Details regarding qRT-PCR were given in previous work and described below in brief [28–30]. Using glyceraldehyde phosphate dehydrogenase (GAPDH) as an internal reference gene, relative quantification of gene expression was evaluated by the comparative cycle threshold (CT) method and fold change calculated using 2−ΔΔCT. Data were normalized to GAPDH within each independent experiment and expressed as relative induction of control at corresponding time-point. The gene expression of GAPDH, osteocalcin (OCN) and core-bending factor (Cbfa1/Runx2), activating transcription factor 4 (ATF4), collagen type 1 (Col(Ⅰ)-α1, Col(Ⅰ)-α2) and alkaline phosphatase (ALP) was detected by a real-time PCR machine (CFX96, Bio-RAD Inc., Emeryville, CA) and using TaqMan assay kits (Life Technologies; Carlsbad, CA).

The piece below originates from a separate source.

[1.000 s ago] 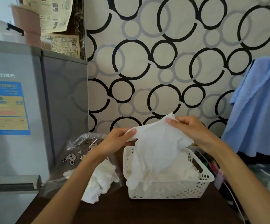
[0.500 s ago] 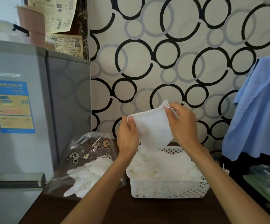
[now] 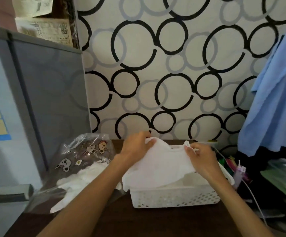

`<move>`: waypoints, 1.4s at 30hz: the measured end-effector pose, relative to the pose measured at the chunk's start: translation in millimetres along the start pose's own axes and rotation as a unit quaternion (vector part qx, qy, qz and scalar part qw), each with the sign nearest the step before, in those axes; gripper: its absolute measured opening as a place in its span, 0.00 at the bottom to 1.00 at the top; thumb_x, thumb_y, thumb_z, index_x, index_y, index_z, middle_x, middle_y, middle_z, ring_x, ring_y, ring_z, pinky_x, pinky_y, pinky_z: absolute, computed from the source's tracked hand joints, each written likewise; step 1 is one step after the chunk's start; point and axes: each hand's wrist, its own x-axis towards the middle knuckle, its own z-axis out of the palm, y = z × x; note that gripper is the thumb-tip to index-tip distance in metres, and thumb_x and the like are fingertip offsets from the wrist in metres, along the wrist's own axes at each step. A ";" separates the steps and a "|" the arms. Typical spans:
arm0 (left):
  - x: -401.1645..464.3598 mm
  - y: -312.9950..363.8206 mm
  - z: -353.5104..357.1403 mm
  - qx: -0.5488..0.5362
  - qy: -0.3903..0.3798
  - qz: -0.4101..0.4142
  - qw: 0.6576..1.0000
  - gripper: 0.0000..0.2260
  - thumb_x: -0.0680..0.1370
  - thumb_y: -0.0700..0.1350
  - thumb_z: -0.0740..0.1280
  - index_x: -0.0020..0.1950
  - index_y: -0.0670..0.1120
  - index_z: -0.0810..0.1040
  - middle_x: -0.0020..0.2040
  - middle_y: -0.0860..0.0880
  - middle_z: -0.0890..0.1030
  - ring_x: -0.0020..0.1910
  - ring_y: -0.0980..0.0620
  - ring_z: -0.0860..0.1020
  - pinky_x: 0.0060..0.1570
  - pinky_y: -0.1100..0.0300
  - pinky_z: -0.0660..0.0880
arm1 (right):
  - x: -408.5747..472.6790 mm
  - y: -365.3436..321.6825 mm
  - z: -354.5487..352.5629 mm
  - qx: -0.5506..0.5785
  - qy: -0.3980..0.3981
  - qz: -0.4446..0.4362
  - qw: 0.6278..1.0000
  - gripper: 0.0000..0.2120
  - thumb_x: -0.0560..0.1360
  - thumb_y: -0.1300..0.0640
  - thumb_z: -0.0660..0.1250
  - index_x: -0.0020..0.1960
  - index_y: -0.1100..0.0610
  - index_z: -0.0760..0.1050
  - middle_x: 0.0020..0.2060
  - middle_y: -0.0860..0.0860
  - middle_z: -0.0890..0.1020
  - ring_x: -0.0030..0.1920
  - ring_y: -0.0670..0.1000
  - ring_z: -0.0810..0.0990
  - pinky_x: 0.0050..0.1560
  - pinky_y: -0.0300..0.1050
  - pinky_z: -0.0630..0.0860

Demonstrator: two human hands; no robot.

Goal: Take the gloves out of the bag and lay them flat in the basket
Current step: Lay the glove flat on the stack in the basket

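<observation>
Glove (image 3: 162, 164) pinched by both hands' fingers over basket (image 3: 174, 196) – dark table (image 3: 138, 219), prob. wood.

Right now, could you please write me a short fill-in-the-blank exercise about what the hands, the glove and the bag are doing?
1. Both the left hand and the right hand hold a white glove over the ____.
2. The clear bag lies to the ____ of the white basket.
3. More ____ gloves show inside the bag.
4. A ____ cloth hangs at the right.

Missing words: basket; left; white; blue
</observation>
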 end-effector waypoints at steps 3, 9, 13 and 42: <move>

2.7. Scanning electron microscopy
At each time point, cell cultured samples were washed with PBS twice and transferred to a fresh well plate, and fixed with 2.5% formalin for 1 hour, excess fixative rinsed off with purified water. Samples were then sequentially dehydrated with ethanol (25, 50, 75, 90 and two changes of 100% ethanol) for 10 minutes to remove excess water. Cell migration into the scaffold structure was observed by sectioning samples after fixation. The cross-sectioned samples were then gold coated and mounted onto SEM stubs. The samples were then imaged by SEM at the conditions described above.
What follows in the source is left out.